COLLECTED DATA:
=======
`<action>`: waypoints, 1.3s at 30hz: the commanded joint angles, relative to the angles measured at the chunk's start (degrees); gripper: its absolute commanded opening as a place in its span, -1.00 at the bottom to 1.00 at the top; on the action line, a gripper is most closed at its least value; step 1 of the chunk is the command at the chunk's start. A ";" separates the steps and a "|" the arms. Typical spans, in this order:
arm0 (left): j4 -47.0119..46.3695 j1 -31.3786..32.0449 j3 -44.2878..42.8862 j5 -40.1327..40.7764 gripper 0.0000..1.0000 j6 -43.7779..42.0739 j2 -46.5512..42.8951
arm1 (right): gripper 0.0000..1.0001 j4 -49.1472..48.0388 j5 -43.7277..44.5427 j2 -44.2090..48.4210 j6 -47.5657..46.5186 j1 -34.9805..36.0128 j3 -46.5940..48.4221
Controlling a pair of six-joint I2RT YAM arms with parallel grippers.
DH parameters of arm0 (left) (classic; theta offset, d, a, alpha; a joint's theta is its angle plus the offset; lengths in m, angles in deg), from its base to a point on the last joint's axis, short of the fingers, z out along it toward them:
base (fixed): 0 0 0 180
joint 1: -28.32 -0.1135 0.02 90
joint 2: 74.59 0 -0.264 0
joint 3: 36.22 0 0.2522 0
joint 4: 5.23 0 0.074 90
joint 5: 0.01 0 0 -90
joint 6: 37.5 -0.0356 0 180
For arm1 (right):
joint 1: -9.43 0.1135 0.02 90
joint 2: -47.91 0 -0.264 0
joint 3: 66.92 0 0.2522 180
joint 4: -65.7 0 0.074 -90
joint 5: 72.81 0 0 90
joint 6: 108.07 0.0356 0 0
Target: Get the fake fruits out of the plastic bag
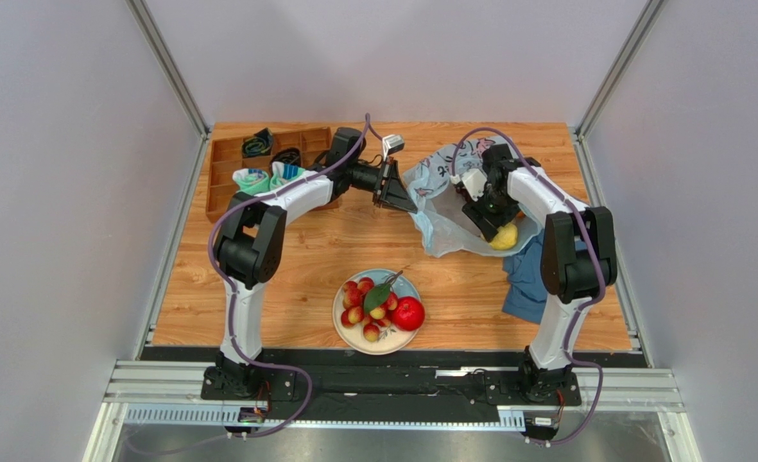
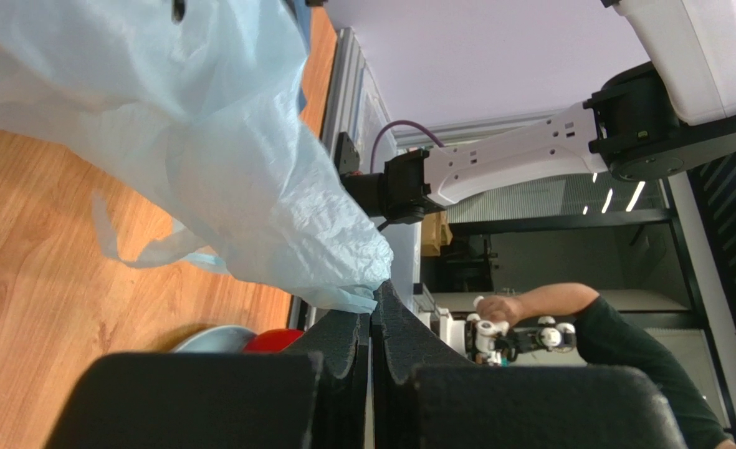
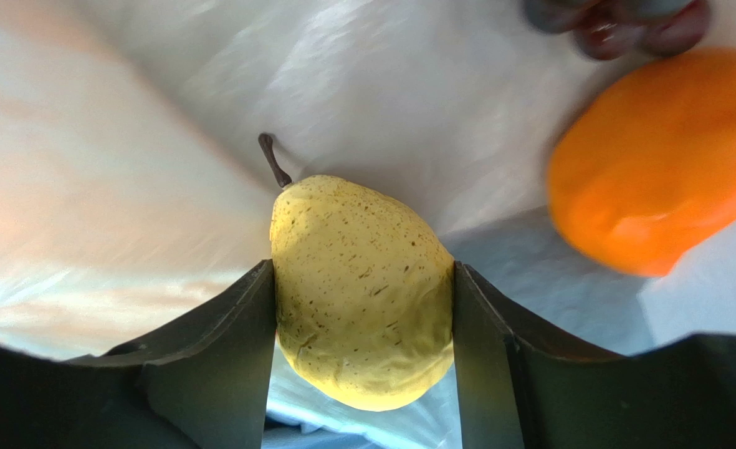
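Note:
The plastic bag (image 1: 437, 188) lies crumpled at the back right of the table. My left gripper (image 1: 404, 200) is shut on its edge, and the left wrist view shows the pale-blue film (image 2: 240, 168) pinched at the fingertips of that gripper (image 2: 373, 301). My right gripper (image 1: 495, 227) reaches into the bag. Its jaws (image 3: 363, 271) press both sides of a yellow pear (image 3: 362, 281), also seen from above (image 1: 505, 237). An orange (image 3: 662, 159) and dark grapes (image 3: 615, 19) lie in the bag beside it. A red apple (image 1: 409, 314) and a cluster of small red-yellow fruits (image 1: 363, 303) sit on the plate (image 1: 340, 325).
A wooden tray (image 1: 226, 154) holding rolled socks (image 1: 252, 180) stands at the back left. A dark-blue cloth (image 1: 527, 284) lies at the right, under the bag's near edge. The plate sits near the front middle.

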 commanded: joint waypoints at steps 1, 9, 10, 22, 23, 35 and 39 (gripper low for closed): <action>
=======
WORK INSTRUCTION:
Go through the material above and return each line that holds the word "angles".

WRITTEN RESPONSE:
`<action>`: waypoints, 1.3s at 30hz: the commanded joint angles, relative to the angles measured at the chunk's start (degrees); gripper: its absolute commanded opening as a place in its span, -1.00 at the bottom to 1.00 at the top; on the action line, a gripper is most closed at its least value; step 1 of the chunk is the command at the chunk's start. A ";" separates the steps and a "|" the arms. Typical spans, in this order:
DH parameters of arm0 (left) (classic; theta offset, d, a, alpha; a joint's theta is its angle plus the offset; lengths in m, angles in deg), from its base to a point on the last joint's axis, short of the fingers, z out along it toward them:

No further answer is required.